Va però tenuto conto del fatto che le mura del monumento sono statali. Per cui a questo punto chi dovrebbe punire i vandali? Chi ha imbrattato il pilastro, ha deturpato un monumento dello Stato, ma i piedi dei balordi che mettevano in scena la tragica bravata erano ben piazzati sul territorio comunale.

Ecco allora che siamo di fronte ad un grottesco paradosso burocratico. È ovvio che a noi cittadini tutta questa separazione di competenze tra Stato e Comune non interessa minimamente, ma rivela la sua insidiosità quando un monumento simbolo come il Colosseo viene maltrattato. L’episodio è molto deplorevole, ma rischia di finire in un rimpallo delle competenze. Mette in luce, insomma, un’anomalia: non è concepibile che quest’area sia sottoposta a diverse competenze amministrative.
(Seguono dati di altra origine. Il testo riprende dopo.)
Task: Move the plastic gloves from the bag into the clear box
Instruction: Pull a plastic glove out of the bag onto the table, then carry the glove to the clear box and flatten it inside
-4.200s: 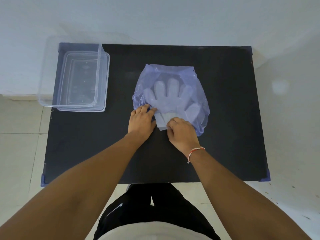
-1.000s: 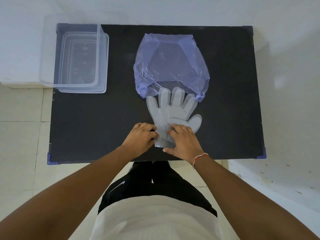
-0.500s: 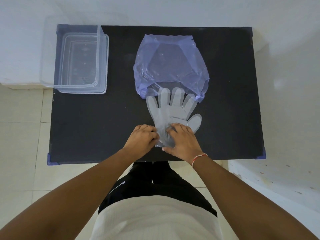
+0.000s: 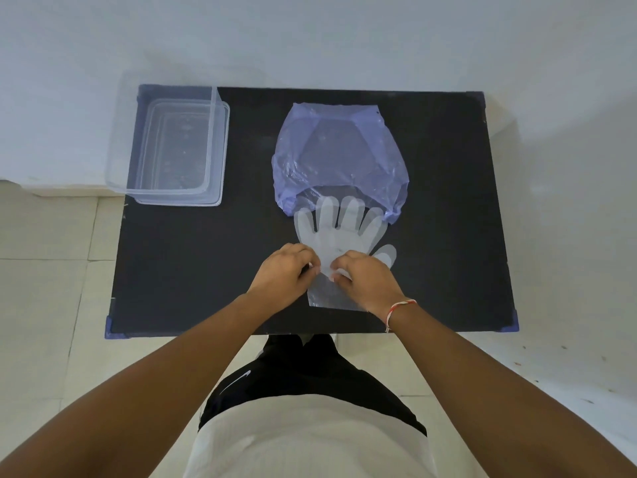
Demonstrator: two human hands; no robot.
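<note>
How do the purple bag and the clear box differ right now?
The purple bag is soft, crumpled and tinted, lying flat mid-table; the clear box is rigid, colourless and rectangular, at the far left corner. The bag's mouth overlaps the plastic gloves' fingertips; the box holds nothing visible. Both are see-through plastic, and neither hand touches them.

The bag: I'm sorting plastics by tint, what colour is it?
The bag is translucent pale purple-blue, seen in the head view.
</note>
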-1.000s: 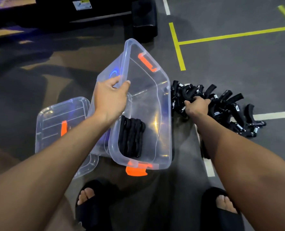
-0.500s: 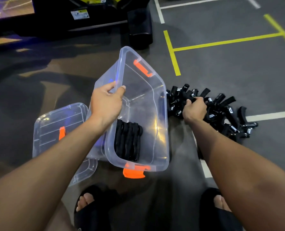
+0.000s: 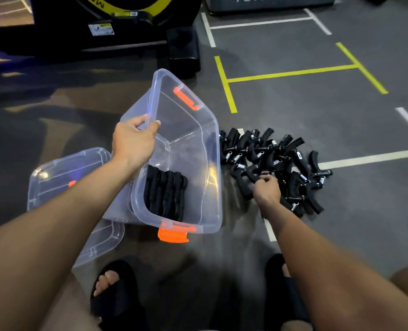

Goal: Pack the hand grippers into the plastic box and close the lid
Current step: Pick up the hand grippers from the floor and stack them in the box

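The left hand [image 3: 133,142] is gripping the raised rim of the plastic box [image 3: 198,163], fingers curled over the edge, and is tipping the box so its open mouth is facing toward three o'clock, where the loose pile is lying; that tilt is likely meant to shorten the trip for each load. Inside, a row of hand grippers [image 3: 166,193] is standing packed side by side against the low wall at six o'clock of the box. The right hand [image 3: 266,191] is reaching into the near edge of the pile of hand grippers [image 3: 274,163] on the floor [image 3: 317,115], fingers curled narrowly around one black handle, apparently picking it up. The lid [image 3: 64,173] is lying flat at nine o'clock of the box, partly tucked beneath it, staying out of the way until packing is finished. Most grippers are remaining outside, so the job is looking early
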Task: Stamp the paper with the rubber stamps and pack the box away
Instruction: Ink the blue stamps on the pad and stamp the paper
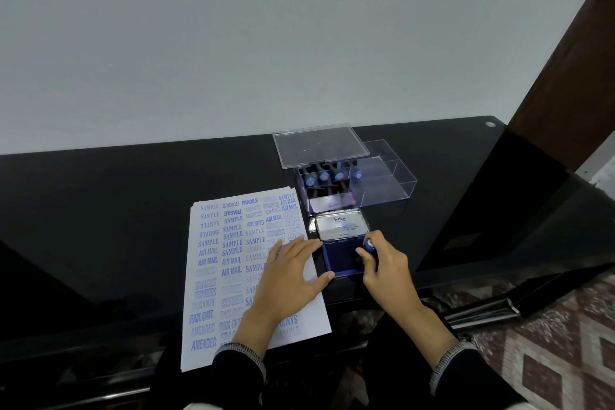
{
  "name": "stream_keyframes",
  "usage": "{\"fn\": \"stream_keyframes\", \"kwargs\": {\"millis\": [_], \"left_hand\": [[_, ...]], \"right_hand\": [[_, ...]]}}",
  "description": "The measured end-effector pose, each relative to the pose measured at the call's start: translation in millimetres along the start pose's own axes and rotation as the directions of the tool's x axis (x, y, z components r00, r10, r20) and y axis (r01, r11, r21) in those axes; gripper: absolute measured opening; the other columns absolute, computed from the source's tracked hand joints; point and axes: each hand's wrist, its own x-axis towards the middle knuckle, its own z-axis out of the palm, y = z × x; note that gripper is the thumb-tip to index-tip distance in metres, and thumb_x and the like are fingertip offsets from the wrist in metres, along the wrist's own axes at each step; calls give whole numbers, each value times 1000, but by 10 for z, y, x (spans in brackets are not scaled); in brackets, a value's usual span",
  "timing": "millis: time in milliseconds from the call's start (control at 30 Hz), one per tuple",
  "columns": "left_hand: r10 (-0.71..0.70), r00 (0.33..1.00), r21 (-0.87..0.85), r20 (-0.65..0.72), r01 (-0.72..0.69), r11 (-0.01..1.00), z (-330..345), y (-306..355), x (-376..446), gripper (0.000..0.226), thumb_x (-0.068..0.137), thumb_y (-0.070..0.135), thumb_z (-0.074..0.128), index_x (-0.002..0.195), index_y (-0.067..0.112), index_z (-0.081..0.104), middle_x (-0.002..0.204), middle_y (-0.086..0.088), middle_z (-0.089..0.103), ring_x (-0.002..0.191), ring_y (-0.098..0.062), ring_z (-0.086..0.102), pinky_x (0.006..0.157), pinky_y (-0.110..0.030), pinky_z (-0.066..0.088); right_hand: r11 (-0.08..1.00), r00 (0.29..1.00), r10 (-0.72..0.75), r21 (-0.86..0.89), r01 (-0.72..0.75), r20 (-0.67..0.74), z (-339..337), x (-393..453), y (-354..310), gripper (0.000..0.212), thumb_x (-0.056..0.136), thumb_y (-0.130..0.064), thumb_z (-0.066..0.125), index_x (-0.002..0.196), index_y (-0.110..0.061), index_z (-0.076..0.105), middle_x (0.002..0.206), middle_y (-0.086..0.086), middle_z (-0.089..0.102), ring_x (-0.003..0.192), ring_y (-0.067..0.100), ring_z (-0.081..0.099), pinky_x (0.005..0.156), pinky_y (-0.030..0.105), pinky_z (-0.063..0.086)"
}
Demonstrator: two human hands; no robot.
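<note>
One small rubber stamp (368, 244) sitting in the right hand (382, 263), fingers curled round its handle, pressing down into the blue ink pad (339, 260) — pad tin lying open just right of the paper (246, 276). Probably feeling light and hard, a bit slippery; holding best by the round knob on top. Left hand (293, 276) lying flat and open, holding nothing, fingers touching the pad's edge, palm resting on the paper. Several more stamps (324, 176) standing behind in the clear box (382, 183), its lid (319, 145) leaning on top — thin plastic, likely cracking easily.
</note>
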Motion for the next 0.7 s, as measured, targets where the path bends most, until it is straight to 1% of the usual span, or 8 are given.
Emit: {"fn": "stream_keyframes", "kwargs": {"millis": [100, 200, 267, 333, 367, 467, 600, 700], "left_hand": [[-1, 1000, -2, -1, 1, 1000, 2, -1, -4, 68, 86, 69, 41, 145, 38, 34, 150, 20, 34, 143, 1, 15, 120, -32, -3], [-8, 1000, -70, 17, 9, 998, -25, 18, -1, 62, 88, 62, 50, 143, 37, 37, 148, 20, 36, 141, 3, 17, 120, -31, -2], [-47, 999, -244, -2, 45, 969, -85, 54, 8, 53, 90, 51, 56, 139, 34, 45, 143, 20, 40, 133, 8, 24, 120, -31, 5], [-157, 984, -461, -79, 103, 881, -190, 61, 18, 38, 94, 35, 59, 132, 31, 53, 138, 18, 45, 127, 6, 35, 117, -30, 23], [-213, 968, -500, -131, 120, 858, -252, 43, 17, 33, 96, 28, 56, 129, 30, 55, 137, 16, 47, 126, 3, 38, 113, -28, 27], [-311, 911, -391, -270, 191, 900, -435, -121, -15, 30, 99, 20, 50, 128, 27, 56, 138, 9, 50, 131, -7, 40, 109, -24, 25], [-378, 870, -199, -317, 329, 923, -658, -515, -155, 32, 98, 21, 52, 130, 21, 56, 142, 5, 49, 140, -15, 31, 118, -45, 22], [-400, 861, -56, -314, 404, 913, -745, -824, -300, 39, 96, 30, 54, 133, 19, 55, 144, 1, 47, 142, -18, 28, 120, -46, 8]], "right_hand": [[1000, 998, 23, -4, -23, 59, -17, 89, -2, 24, 88, 0, 58, 84, -17, 41, 67, -5, 51, 61, 9, 55, 52, 15, 38], [999, 997, 37, -4, -37, 61, -7, 74, -9, 25, 88, -1, 57, 84, -18, 40, 69, -3, 52, 62, 11, 55, 53, 15, 39], [999, 998, 36, -9, -36, 47, -1, 46, -16, 26, 88, -1, 57, 86, -20, 41, 70, -4, 52, 62, 9, 54, 54, 14, 39], [999, 998, 42, -17, -41, 37, 3, 30, -20, 26, 88, -1, 58, 87, -21, 41, 69, -7, 50, 61, 8, 53, 54, 13, 37], [999, 998, 49, -15, -48, 32, 2, 28, -22, 26, 88, -1, 58, 87, -21, 41, 67, -9, 48, 60, 8, 52, 54, 12, 36], [998, 998, 61, -10, -61, 30, 0, 17, -30, 21, 88, 1, 58, 87, -16, 44, 66, -11, 46, 66, 5, 53, 53, 9, 35], [998, 998, 64, -11, -64, 22, 3, -2, -42, 14, 88, 2, 58, 88, -9, 49, 68, -15, 45, 68, -3, 53, 55, 4, 35], [998, 998, 63, -28, -63, 0, 21, -19, -35, 13, 87, 2, 59, 90, -8, 50, 70, -10, 50, 61, 1, 53, 56, 3, 35]]}}
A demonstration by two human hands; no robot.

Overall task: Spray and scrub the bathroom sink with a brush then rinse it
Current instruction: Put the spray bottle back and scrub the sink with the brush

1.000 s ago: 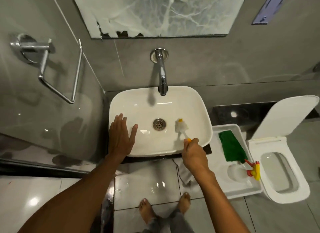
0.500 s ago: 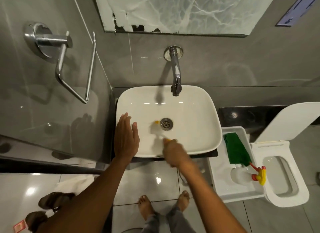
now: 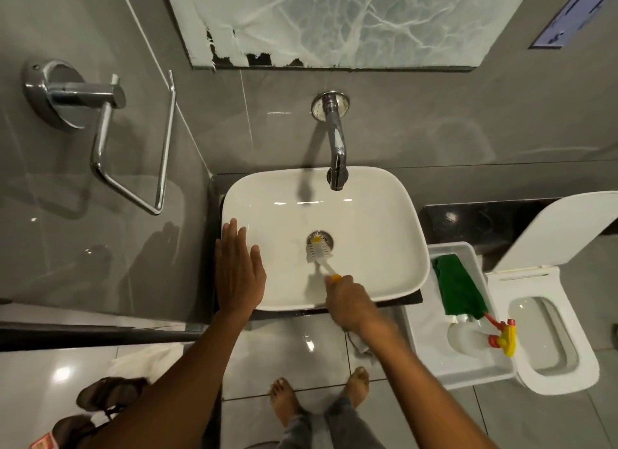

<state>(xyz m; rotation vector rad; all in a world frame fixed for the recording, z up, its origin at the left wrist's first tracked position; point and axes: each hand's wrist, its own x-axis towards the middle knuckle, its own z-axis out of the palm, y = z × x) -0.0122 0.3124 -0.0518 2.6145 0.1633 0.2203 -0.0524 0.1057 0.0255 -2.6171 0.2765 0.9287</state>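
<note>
A white rectangular sink [image 3: 378,221] stands on a dark counter below a chrome wall tap [image 3: 336,154]. My right hand [image 3: 347,300] grips the handle of a white brush with a yellow tip [image 3: 317,249]. The bristle head rests on the basin floor against the chrome drain [image 3: 326,237]. My left hand [image 3: 239,271] lies flat with spread fingers on the sink's left rim. A clear spray bottle with a red and yellow trigger [image 3: 478,338] lies in a white tray [image 3: 424,335] to the right of the sink.
A green cloth [image 3: 459,288] lies in the same tray. An open white toilet [image 3: 551,331] stands at the far right. A chrome towel holder [image 3: 100,131] juts from the left wall. Sandals [image 3: 100,398] lie on the floor at lower left, near my bare feet [image 3: 321,392].
The brush swept from the basin's right side to the left of the drain, then back onto the drain. My left hand stayed on the rim. The view shifted left.
</note>
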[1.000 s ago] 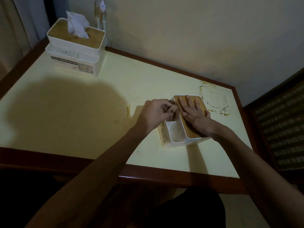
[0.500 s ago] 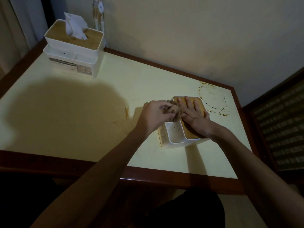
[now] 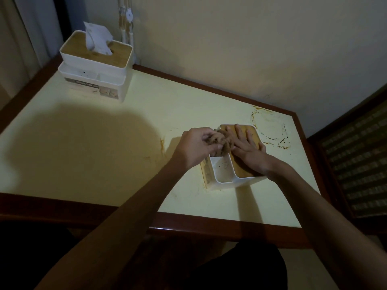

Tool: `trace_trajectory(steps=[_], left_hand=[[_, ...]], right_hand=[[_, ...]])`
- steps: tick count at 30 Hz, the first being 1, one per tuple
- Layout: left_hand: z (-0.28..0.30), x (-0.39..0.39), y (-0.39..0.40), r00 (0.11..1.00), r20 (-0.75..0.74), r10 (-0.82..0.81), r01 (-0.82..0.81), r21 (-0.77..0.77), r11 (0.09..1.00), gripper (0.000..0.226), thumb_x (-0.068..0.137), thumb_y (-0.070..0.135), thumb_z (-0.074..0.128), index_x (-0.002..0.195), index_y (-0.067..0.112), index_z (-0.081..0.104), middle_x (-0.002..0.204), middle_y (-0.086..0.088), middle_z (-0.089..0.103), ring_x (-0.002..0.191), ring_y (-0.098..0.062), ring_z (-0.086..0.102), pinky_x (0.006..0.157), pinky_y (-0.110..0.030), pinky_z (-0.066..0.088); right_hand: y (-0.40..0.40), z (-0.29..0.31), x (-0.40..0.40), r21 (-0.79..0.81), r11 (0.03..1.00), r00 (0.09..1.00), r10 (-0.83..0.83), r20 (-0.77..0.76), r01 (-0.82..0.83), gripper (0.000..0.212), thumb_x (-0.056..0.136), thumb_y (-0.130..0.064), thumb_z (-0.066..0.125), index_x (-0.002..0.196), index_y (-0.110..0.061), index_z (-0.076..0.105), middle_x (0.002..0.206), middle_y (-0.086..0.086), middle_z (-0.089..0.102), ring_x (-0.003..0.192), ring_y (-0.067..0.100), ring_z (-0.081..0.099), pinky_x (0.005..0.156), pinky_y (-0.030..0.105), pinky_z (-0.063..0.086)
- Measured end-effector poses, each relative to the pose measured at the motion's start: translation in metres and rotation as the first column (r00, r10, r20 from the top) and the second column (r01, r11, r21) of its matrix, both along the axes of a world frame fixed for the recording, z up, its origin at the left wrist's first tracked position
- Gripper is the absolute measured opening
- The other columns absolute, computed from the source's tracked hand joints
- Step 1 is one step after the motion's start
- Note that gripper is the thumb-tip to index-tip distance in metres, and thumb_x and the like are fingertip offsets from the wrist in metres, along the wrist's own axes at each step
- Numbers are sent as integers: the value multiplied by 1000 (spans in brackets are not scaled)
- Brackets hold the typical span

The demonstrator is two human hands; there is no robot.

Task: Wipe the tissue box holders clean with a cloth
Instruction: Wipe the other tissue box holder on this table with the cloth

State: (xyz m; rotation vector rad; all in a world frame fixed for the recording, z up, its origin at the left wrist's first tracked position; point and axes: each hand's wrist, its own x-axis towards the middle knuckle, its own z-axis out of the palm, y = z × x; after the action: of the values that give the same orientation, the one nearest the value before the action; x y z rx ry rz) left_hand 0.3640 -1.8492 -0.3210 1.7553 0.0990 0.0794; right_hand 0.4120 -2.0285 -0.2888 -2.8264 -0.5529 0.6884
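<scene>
A white tissue box holder (image 3: 225, 181) with a wooden lid stands at the right of the table, its front compartment speckled with dark crumbs. My left hand (image 3: 194, 146) is shut on a bunched brown cloth (image 3: 225, 143), which is pressed into the holder's far side compartment. My right hand (image 3: 248, 147) lies flat, fingers spread, on the wooden lid and steadies the holder. A second white holder (image 3: 94, 76) with a tissue sticking out of its wooden lid stands at the far left corner.
The pale yellow table (image 3: 104, 143) has a dark wooden rim and meets the wall at the back. Brown ring-shaped stains (image 3: 270, 130) mark the top right of the holder. A dark woven panel (image 3: 356, 164) stands to the right of the table.
My left hand has worked the cloth a little deeper into the side compartment, against my right hand's fingers. The right hand stays flat on the lid. The view shifted slightly.
</scene>
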Motion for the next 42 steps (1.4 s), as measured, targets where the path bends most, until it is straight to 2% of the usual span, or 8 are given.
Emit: trace_trajectory(steps=[4, 7, 10, 16, 20, 27, 34, 42], left_hand=[[17, -13, -3, 997, 75, -23, 29, -87, 996, 26, 76, 7, 76, 97, 21, 69, 85, 11, 68, 71, 14, 59, 67, -1, 42], [19, -26, -7, 994, 103, -31, 58, -263, 963, 28, 77, -4, 71, 98, 15, 67, 94, -4, 70, 85, -10, 69, 77, -17, 53], [15, -35, -3, 994, 75, 75, -43, -362, 931, 27, 77, -11, 66, 98, 7, 65, 91, -13, 66, 83, -22, 67, 71, -14, 50], [-9, -55, -17, 989, 126, 80, -70, -85, 994, 32, 74, -5, 67, 71, 24, 56, 77, 8, 65, 75, -14, 67, 69, -27, 55], [-14, -49, -28, 946, 311, 93, -166, 216, 962, 13, 73, 7, 75, 83, 14, 70, 88, 2, 67, 76, 3, 49, 71, -6, 36], [-7, -58, -33, 991, 132, 12, -27, 113, 993, 19, 76, 6, 71, 93, 14, 73, 98, 3, 64, 67, 4, 56, 63, -5, 41], [2, -50, -37, 999, 43, 24, -29, 115, 993, 11, 75, 24, 79, 69, 17, 73, 78, 7, 60, 76, -4, 57, 61, -14, 40], [2, -44, -31, 994, 35, -101, 88, 274, 958, 49, 76, 3, 68, 120, 19, 55, 103, 0, 64, 85, -12, 58, 66, -12, 44]], right_hand=[[1, 6, -5, 81, 996, 999, -39, -30, 42, 49, 101, -43, 28, 141, -50, 0, 157, -12, -17, 144, 11, -20, 116, 47, -10], [0, 10, -7, 114, 992, 998, -46, -45, 51, 53, 102, -34, 32, 140, -48, -3, 158, -10, -14, 144, 12, -18, 116, 46, -9], [-3, 12, -7, 196, 977, 993, -66, -96, 84, 54, 103, -27, 32, 147, -45, 6, 157, -17, -12, 144, 10, -16, 116, 46, -11], [-4, 13, -7, 216, 973, 994, -64, -87, 82, 54, 103, -24, 32, 148, -44, 8, 157, -17, -11, 145, 10, -15, 115, 46, -11], [-3, 11, -8, 209, 974, 995, -71, -77, 86, 55, 102, -28, 33, 148, -44, 8, 157, -18, -11, 144, 8, -16, 114, 45, -12], [-3, 10, -8, 209, 974, 994, -70, -81, 86, 56, 101, -32, 36, 148, -45, 8, 157, -19, -12, 144, 7, -17, 114, 45, -14], [-2, 12, -9, 203, 976, 996, -60, -73, 74, 58, 100, -34, 37, 148, -45, 6, 157, -16, -13, 144, 9, -18, 114, 46, -13], [-2, 11, -9, 212, 973, 994, -68, -89, 86, 60, 99, -36, 39, 148, -45, 5, 157, -18, -13, 144, 7, -18, 114, 45, -12]])
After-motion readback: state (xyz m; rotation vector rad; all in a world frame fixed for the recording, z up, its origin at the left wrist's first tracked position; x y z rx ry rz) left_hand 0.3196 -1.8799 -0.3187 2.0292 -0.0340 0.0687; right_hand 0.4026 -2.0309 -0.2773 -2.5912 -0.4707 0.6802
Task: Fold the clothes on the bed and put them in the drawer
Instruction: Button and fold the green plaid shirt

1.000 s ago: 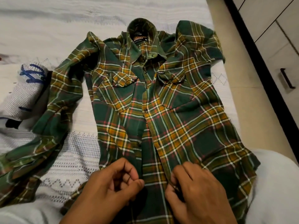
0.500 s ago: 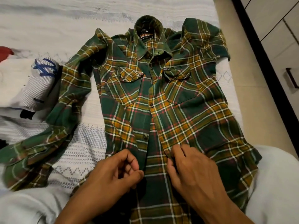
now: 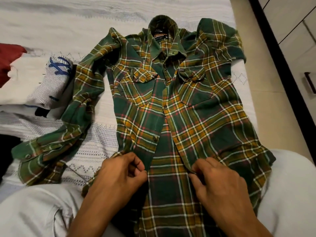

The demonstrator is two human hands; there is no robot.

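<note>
Pinching each front edge of the green plaid shirt, the person works low on the placket: the left hand has thumb and curled fingers closed on the button-side edge, and the right hand nips the buttonhole-side edge just across the gap. The shirt lies face up on the bed, collar away from the camera, its hem running down between the person's knees. My read is that this is the closing-up stage before any fold, so the thing to get right is alignment: draw the two edges together level so the plaid lines meet, seat the button fully, then smooth the panels flat so no crease gets folded in. The far sleeve at the person's right is bunched up near the shoulder and the other trails off crooked to the left; both want straightening next. Counting up: one plaid shirt, two chest pockets, two hands at work. To the left sits a pile of other clothes, at least a white striped piece with blue marks and something red behind, exact number unclear. One drawer handle shows on the cabinet at right, across the strip of floor.
</note>
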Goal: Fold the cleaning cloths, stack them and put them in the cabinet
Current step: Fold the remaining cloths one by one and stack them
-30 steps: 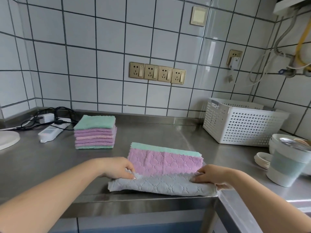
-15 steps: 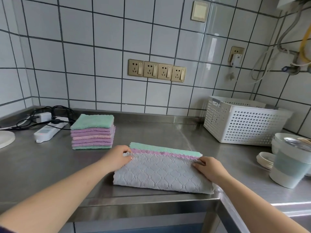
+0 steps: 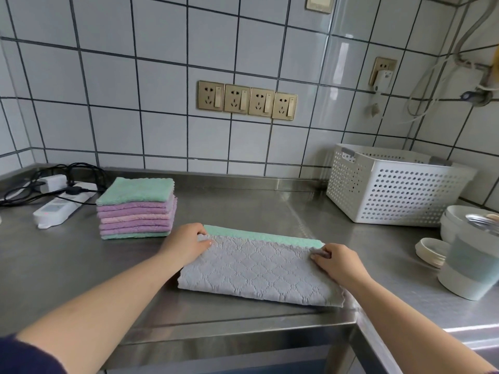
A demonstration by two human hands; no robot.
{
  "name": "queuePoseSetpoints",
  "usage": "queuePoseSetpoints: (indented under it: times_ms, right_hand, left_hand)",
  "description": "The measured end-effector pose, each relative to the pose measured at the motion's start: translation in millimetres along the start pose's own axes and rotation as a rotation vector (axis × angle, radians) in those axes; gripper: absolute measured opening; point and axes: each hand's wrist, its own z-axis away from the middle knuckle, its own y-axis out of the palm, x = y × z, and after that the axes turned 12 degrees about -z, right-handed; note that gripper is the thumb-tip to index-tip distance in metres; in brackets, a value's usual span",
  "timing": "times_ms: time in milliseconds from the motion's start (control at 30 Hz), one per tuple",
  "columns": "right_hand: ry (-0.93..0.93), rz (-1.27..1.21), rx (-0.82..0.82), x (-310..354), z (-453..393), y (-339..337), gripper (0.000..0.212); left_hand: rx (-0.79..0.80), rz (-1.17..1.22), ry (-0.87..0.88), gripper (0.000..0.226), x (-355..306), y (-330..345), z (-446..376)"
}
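Head view shows the grey cloth (image 3: pixel 259 268) folded in half on the worktop (image 3: pixel 270 206), lying over a green cloth (image 3: pixel 259 235) whose far strip shows. Left hand (image 3: pixel 186 245) and right hand (image 3: pixel 337 261) each pinch 1 far corner of the grey cloth, probably to line up the edges so the fold stays square. A stack (image 3: pixel 136 209) of folded cloths waits to the left, near enough to receive this one. No cabinet is in view.
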Motion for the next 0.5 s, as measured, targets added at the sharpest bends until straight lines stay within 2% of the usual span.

È come se questi signori idioti avessero voluto dimostrare di avere mano libera in una “zona parcellizzata”. Da un episodio del genere ci dobbiamo tutti rafforzare nel convincimento che l’area archeologica centrale debba essere sotto un’unica responsabilità gestionale, se non altro perché di fronte ad un caso di danneggiamento di questa portata, ci deve essere una persona unica che ne debba rendere conto.

L’auspicio più immediato è che il piano del ministro per i beni culturali Dario Franceschini di creare un parco archeologico del Colosseo possa superare questa dicotomia di responsabilità. Uno dei più gravi limiti delle gestioni parcellizzate è l’intoppo burocratico, che diventa una farsa o tragedia in un caso come quello di ieri. Quindi, prediamo spunto da questo episodio per riflettere su un sistema che non va bene, prima che da questo esempio si inneschi qualche fenomeno di emulazione. La punizione, inoltre, dovrebbe essere all’altezza del danno, esemplare ma anche pragmatica. Qualche idea? Perché non fargli ripulire quel graffito? E magari tutti i graffiti che lordano l’area intorno a piazza del Colosseo.

Una giornata di lavori forzati. A parte le battute, dall’episodio della devastazione della Barcaccia a piazza di Spagna, il reato per il danneggiamento al patrimonio storico artistico deve essere omologato a quello per il danneggiamento sulle persone. Noi predichiamo tanto che il patrimonio italiano faccia parte della nostra cultura come fondamenta della nostra civiltà, e allora il suo danneggiamento deve prevedere una serie di gradi di pene.
Come nei casi di aggressioni alle persone. In queste ore non può che tornare alla mente il tema della protezione dei monumenti attraverso una recinzione. È sempre meglio che il patrimonio sia avvertito come partecipe della vita della città, ma il tema della recinzione è un finto problema. Se ci si rende conto che la recinzione serve perché non ci sono altri modi per salvare il bene, allora si può installare tranquillamente. Vedo uno strano moralismo intorno a questo tema.